TASK DIRECTIONS
Instruction for the data below: set down exactly the lines from the line with "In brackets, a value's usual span" to the line with "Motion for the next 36", inclusive, and no others.

DATA SUPPLIED
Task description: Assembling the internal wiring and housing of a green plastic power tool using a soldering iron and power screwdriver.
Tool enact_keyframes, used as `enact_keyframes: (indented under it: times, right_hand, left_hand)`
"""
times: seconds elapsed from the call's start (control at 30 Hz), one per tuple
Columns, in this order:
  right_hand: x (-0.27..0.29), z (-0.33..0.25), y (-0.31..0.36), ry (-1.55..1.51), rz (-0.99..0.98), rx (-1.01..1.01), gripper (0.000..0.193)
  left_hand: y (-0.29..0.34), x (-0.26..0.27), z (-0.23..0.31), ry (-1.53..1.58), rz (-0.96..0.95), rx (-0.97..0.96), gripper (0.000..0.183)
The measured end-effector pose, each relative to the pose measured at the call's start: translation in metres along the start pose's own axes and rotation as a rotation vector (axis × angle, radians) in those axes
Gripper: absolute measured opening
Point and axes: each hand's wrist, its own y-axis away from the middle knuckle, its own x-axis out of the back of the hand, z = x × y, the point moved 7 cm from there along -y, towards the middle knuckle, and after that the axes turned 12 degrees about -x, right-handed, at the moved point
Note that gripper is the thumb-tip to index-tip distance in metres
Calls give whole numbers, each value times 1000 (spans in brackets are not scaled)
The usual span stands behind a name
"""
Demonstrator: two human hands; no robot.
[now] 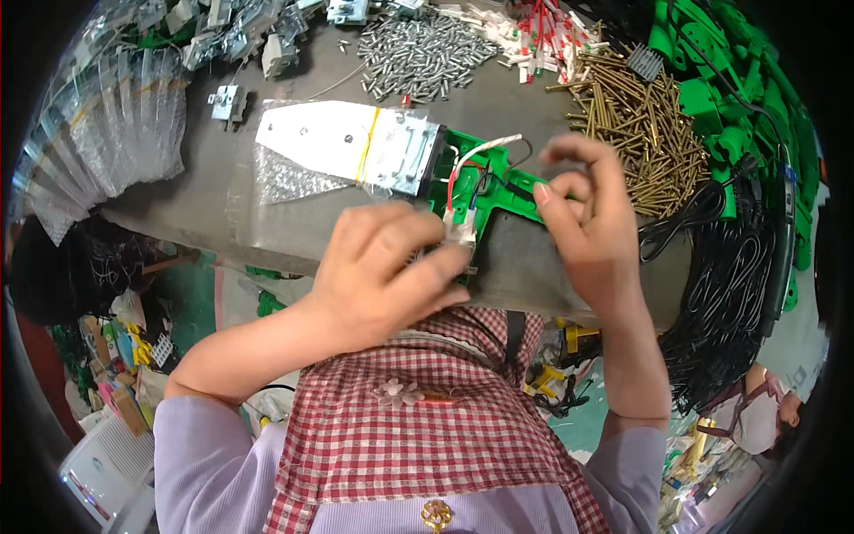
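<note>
A green plastic tool housing half (509, 203) lies open on the bench in front of me, with red, white, blue and dark wires inside. Attached at its left end is a metal plate (400, 153), beside a long white tapered board (307, 133). My left hand (382, 271) curls over the lower part of the housing, fingers around a small white connector (463, 231) that they partly hide. On the housing's handle arm rests the thumb of my right hand (592, 209); its other fingers are bent and slightly blurred. A white sleeved lead (487, 153) arches above the housing.
Silver screws (422, 53) lie heaped at the back, with long brass-coloured screws (645, 133) to their right. Bubble-wrap sleeves (107, 125) fan out at left near a loose metal-and-white part (228, 105). Green housings (747, 89) and black cables (725, 294) crowd the right side.
</note>
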Motion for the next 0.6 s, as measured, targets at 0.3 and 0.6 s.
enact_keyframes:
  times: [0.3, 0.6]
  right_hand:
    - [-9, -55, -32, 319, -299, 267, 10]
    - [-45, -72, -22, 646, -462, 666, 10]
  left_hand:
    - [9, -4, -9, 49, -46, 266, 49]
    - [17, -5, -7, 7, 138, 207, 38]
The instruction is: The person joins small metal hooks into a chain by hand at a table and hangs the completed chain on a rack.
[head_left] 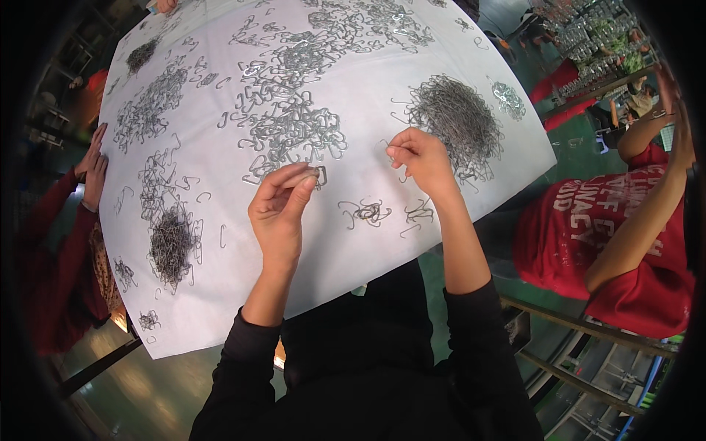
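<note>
My left hand (278, 206) is raised over the white table, thumb and fingers pinching a small bent-wire metal clip (322, 176). To its right my right hand (425, 158) holds a thin wire hook (382, 145) between thumb and forefinger; its exact shape is too fine to make out. Beyond my left hand spreads a loose heap of shiny metal clips (294, 128). Just past my right hand lies a dense dark pile of wire hooks (457, 117). Nearer me sit two small clusters, one of tangled wire pieces (368, 213) and one of hooks (419, 212).
A white sheet covers the table (243, 264). More wire pieces lie in a dark pile (170, 246) at the left. A co-worker's hands (92, 169) rest at the left edge. Another person in a red shirt (610, 228) is close on the right, beside metal racks (581, 323).
</note>
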The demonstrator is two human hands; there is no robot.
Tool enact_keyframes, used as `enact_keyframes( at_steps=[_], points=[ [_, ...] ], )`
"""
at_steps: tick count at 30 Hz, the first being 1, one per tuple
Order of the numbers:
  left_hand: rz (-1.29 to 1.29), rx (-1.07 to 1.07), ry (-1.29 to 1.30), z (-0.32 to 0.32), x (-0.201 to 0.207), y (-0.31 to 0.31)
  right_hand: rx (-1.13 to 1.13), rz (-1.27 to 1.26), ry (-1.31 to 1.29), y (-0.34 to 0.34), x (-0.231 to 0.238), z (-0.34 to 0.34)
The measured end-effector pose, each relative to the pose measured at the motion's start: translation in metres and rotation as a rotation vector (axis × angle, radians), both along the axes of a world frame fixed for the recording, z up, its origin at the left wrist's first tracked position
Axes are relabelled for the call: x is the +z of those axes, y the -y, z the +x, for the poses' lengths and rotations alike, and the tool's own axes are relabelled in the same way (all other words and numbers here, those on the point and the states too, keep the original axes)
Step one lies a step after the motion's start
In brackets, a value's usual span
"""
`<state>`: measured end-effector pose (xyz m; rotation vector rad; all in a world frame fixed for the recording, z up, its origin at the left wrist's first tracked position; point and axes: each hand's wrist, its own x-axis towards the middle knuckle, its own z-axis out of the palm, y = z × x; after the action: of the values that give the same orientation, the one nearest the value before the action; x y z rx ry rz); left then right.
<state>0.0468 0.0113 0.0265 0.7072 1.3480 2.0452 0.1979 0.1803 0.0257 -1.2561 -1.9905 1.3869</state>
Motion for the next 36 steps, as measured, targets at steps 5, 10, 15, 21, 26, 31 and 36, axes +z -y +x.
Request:
enact_keyframes(
  at_steps=[5,10,15,21,26,31,36],
  points=[
    [0.021,-0.029,0.029,0.005,0.003,0.003,-0.001,-0.252,-0.293,0.004,0.01,0.009],
    [-0.003,-0.045,0.002,0.009,0.004,0.006,0.069,-0.349,-0.533,0.023,0.021,0.01],
    [0.001,-0.055,-0.049,0.015,0.006,0.008,0.064,-0.328,-0.507,0.055,0.052,0.002],
    [-0.014,0.006,-0.134,0.027,0.015,0.011,0.043,-0.354,-0.509,0.088,0.073,-0.004],
    [0.034,0.04,-0.264,0.032,0.01,0.011,-0.04,-0.315,-0.479,0.093,0.078,-0.002],
    [0.062,0.035,-0.441,0.035,0.005,0.015,-0.116,-0.252,-0.503,0.103,0.082,-0.001],
    [-0.039,0.149,-0.588,0.019,-0.001,0.025,-0.102,-0.112,-0.532,0.111,0.082,0.018]
  ],
)
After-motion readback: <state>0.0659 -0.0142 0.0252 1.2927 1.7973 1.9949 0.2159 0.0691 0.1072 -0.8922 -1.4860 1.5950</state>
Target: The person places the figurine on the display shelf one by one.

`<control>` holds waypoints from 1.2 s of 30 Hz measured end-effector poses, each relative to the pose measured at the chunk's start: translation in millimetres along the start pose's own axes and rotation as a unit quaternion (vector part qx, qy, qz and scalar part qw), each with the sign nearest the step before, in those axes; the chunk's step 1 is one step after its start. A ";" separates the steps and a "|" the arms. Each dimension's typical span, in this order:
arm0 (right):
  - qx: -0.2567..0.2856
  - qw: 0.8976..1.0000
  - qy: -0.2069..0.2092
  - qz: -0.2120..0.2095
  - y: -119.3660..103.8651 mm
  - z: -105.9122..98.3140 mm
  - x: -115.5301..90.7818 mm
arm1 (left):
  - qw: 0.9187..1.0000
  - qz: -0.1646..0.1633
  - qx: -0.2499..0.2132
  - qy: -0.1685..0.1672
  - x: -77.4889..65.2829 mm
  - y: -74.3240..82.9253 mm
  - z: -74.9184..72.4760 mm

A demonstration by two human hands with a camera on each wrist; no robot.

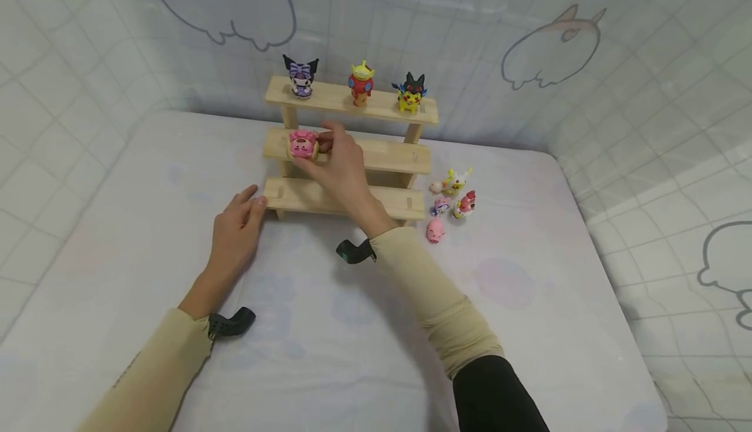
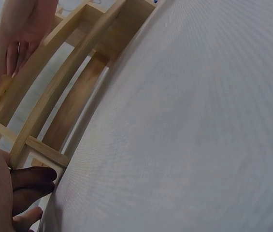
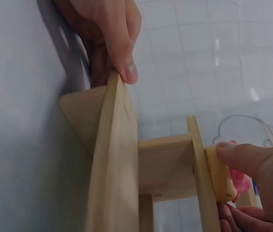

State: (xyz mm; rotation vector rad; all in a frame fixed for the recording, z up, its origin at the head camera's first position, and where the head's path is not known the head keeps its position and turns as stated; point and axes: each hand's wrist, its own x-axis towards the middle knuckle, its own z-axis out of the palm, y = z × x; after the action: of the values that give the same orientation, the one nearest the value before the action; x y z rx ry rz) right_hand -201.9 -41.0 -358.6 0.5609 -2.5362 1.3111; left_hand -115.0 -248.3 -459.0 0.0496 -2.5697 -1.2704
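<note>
A three-tier wooden display stand [image 1: 376,197] stands on the cloth-covered table. At the left end of its middle tier, my right hand [image 1: 341,161] pinches a pink figurine [image 1: 303,144] with a yellowish base [image 3: 218,174]; the base touches the board. My left hand [image 1: 236,230] holds the left end of the bottom tier, its thumb on the board and its fingers lower down beside the support. On the top tier stand a purple-and-black figurine [image 1: 301,78], a red-and-yellow figurine [image 1: 361,84] and a yellow figurine with a black top [image 1: 410,93].
Right of the stand, several small figurines lie grouped on the table: a white-and-yellow one [image 1: 455,182], a red-and-white one [image 1: 465,205], a small purple one [image 1: 440,207] and a pink pig [image 1: 435,231]. A tiled-pattern curtain [image 1: 411,21] rises behind.
</note>
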 end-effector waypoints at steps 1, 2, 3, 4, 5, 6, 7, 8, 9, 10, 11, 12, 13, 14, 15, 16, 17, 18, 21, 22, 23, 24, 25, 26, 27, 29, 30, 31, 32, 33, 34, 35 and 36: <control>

SOLUTION TO THE PROBLEM
In brackets, a value's usual span
"""
`<state>`: measured end-effector pose (xyz m; rotation vector rad; all in a world frame fixed for the recording, z up, its origin at the left wrist's first tracked position; point and axes: each hand's wrist, its own x-axis towards the middle knuckle, its own z-axis out of the palm, y = z × x; after the action: of the values that give the same orientation, the one nearest the value before the action; x y z rx ry rz); left then right.
<state>0.0468 0.0113 0.0265 0.7072 1.3480 2.0452 0.1979 0.1803 0.0257 -1.2561 -1.9905 1.3869</state>
Motion for the next 36 steps, as measured, targets at steps 5, 10, 15, 21, 26, 31 and 36, axes +z -y +x.

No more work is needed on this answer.